→ **Work request**:
For the data below, give the number of lines that include the word "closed" and nothing else.

→ **Stored data**:
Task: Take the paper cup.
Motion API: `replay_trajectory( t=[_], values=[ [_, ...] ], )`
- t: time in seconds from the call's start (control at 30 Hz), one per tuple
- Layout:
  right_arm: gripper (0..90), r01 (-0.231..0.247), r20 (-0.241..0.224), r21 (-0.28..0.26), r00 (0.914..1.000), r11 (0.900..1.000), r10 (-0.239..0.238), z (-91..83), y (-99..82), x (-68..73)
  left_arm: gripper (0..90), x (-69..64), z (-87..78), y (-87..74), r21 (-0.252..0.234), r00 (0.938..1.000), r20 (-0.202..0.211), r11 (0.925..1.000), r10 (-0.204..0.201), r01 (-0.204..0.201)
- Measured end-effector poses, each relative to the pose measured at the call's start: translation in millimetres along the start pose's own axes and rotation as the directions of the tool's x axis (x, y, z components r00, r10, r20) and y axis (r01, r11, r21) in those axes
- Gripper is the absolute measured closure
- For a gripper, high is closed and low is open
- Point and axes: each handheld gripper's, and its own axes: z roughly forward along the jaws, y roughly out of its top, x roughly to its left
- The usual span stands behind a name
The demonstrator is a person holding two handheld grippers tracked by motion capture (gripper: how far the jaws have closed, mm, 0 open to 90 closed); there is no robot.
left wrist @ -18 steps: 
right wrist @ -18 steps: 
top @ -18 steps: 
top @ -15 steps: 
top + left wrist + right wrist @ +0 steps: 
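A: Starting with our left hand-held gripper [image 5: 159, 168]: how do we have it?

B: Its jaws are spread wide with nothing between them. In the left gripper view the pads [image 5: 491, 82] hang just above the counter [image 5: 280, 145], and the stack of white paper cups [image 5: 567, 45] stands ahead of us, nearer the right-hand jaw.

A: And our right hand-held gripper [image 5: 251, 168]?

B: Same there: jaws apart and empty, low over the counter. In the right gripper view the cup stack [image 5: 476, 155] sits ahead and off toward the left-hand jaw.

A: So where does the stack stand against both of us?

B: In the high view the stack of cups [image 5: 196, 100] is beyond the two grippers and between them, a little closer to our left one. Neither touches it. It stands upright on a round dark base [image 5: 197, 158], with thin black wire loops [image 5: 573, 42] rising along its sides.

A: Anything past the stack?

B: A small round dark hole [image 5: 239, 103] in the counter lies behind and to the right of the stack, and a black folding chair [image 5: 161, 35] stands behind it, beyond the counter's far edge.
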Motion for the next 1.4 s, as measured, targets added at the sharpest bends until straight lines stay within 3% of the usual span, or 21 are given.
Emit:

→ **Response to this exercise**:
2